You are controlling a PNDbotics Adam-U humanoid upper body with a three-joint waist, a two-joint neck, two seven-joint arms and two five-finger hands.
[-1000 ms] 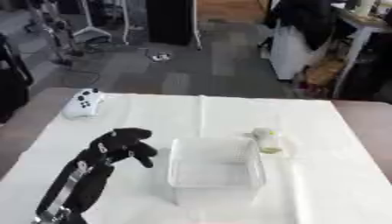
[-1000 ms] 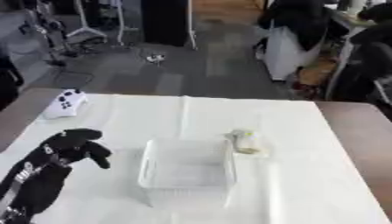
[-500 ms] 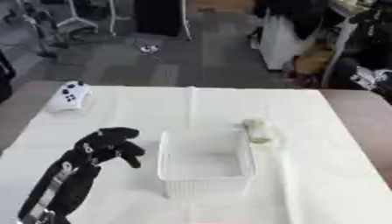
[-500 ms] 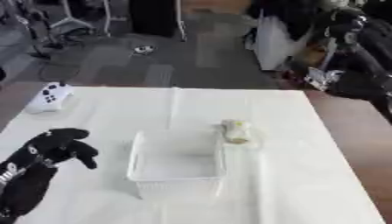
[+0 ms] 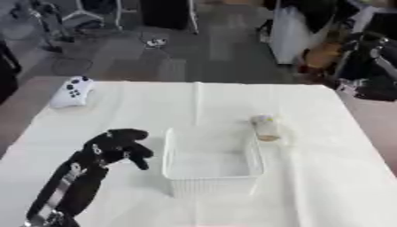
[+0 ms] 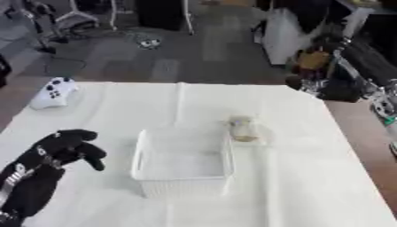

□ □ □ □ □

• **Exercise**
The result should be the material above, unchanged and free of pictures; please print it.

• **Exercise answer**
You are controlling a PNDbotics Adam-U humanoid upper body with a three-joint waist, a two-joint neck, two seven-joint arms and two five-finger hands.
[-1000 ms] 
[-1000 ms] 
[-500 ms] 
[-500 ms] 
[+0 ms] 
[+0 ms] 

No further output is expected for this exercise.